Dr. Jerome Friedman, President, American Physical Society
Dr. Edel Wasserman, President, American Chemical Society
Dr. Felix Browder, President, American Mathematical Society
Dr. William Brinkley, President, Federation of American Societies for Experimental Biology
We appreciate the opportunity to address you jointly in support of the National Science Foundation's (NSF) FY 2000 budget. By providing joint testimony--the second year we have done so--we are emphasizing that the scientific disciplines have grown highly interdependent. Consequently, we must continue to raise the funding levels of all areas of science to improve the health of our people, to sustain economic growth, and to enhance quality of life.
My colleagues will briefly elaborate on this theme, beginning with Dr. Wasserman.
Fifty years ago, the National Science Foundation was created to achieve such a goal with a specific mandate: to promote the progress of science; to advance national health, prosperity, and welfare; and to secure the national defense. The Foundation's success in carrying out this mission has helped the United States to become the world leader in science, technology, and engineering.
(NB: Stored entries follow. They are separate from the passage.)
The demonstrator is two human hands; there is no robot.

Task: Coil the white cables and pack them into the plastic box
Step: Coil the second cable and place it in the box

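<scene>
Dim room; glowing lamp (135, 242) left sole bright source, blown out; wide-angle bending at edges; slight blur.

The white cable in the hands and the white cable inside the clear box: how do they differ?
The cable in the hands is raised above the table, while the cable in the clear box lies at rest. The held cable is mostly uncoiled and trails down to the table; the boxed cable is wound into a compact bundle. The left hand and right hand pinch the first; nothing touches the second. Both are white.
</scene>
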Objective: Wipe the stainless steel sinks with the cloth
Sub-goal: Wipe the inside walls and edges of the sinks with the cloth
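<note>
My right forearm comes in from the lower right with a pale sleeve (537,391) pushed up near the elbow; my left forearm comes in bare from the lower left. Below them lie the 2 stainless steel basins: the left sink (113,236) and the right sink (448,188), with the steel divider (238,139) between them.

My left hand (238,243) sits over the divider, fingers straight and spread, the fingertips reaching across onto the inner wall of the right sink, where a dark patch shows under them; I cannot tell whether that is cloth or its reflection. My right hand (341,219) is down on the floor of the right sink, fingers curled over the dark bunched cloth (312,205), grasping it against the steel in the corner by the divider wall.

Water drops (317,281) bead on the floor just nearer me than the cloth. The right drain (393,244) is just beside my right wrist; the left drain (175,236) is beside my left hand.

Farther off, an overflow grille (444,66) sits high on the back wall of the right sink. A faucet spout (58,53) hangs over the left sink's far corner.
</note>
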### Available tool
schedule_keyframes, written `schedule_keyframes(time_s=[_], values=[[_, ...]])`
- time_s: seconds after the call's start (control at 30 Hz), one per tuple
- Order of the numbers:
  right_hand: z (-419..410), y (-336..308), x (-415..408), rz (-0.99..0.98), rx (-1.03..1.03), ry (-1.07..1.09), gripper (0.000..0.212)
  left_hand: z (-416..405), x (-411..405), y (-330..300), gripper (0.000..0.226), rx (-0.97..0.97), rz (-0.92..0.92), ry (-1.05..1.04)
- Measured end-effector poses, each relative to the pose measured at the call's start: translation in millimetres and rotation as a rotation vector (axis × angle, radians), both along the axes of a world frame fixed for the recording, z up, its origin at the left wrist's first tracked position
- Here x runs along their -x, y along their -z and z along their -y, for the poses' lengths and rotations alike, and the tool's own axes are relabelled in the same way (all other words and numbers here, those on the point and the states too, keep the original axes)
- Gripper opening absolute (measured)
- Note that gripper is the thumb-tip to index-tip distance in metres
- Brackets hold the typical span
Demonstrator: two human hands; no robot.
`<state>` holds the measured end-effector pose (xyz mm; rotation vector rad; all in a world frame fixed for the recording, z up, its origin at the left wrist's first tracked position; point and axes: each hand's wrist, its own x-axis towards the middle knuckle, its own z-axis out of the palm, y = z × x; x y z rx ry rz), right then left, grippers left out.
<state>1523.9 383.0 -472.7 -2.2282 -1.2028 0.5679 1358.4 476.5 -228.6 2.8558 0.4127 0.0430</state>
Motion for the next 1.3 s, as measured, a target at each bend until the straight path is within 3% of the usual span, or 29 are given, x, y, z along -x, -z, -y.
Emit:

The returns on our investment have been enormous.
Consider just a few examples. Since the end of World War II, more than half of our economic growth has come from technology and scientific innovation. In recent years, economists tell us that the number may be closer to 70 percent. They also tell us that the annual payback ranges from 25 to 60 percent on every dollar invested in basic research. Finally, a recent survey of American business showed that 73 percent of the citations in patent applications referenced publicly supported research.
In an era in which more than three quarters of stock-market capitalization is in technology issues, we can ill afford to disregard our investments in the sciences which drive this sector of the market. That is where Americans have placed their retirement trust. We must deliver on their expectations.
My colleague, Felix Browder will continue.
While the Foundation's share of the FY 1999 federal budget amounts to a little more than 0.2 percent, the agency has had a powerful impact on U.S. science since its inception in 1950. An impressive percentage of American Nobel laureates have been recipients of NSF support: about 50 percent of all laureates in chemistry and physics, 60 percent in economics, and 30 percent in medicine and physiology. NSF has also supported approximately 45 percent of world-wide recipients of the Fields Medal, the mathematical equivalent of the Nobel Prize. Beyond this, the agency has played a major role in the development of the Internet, which generated revenues of about US$7 billion in 1998, with an increase to US$40 billion expected by 2002.
Dr. William Brinkley will conclude our testimony.
NSF has had an outstanding history of achievement, one of which all Americans can be proud. We thank you for your past support, and we urge you to maintain your committee's commitment to one of our nation's most important institutions. Thank you for according us the time to appear before you today.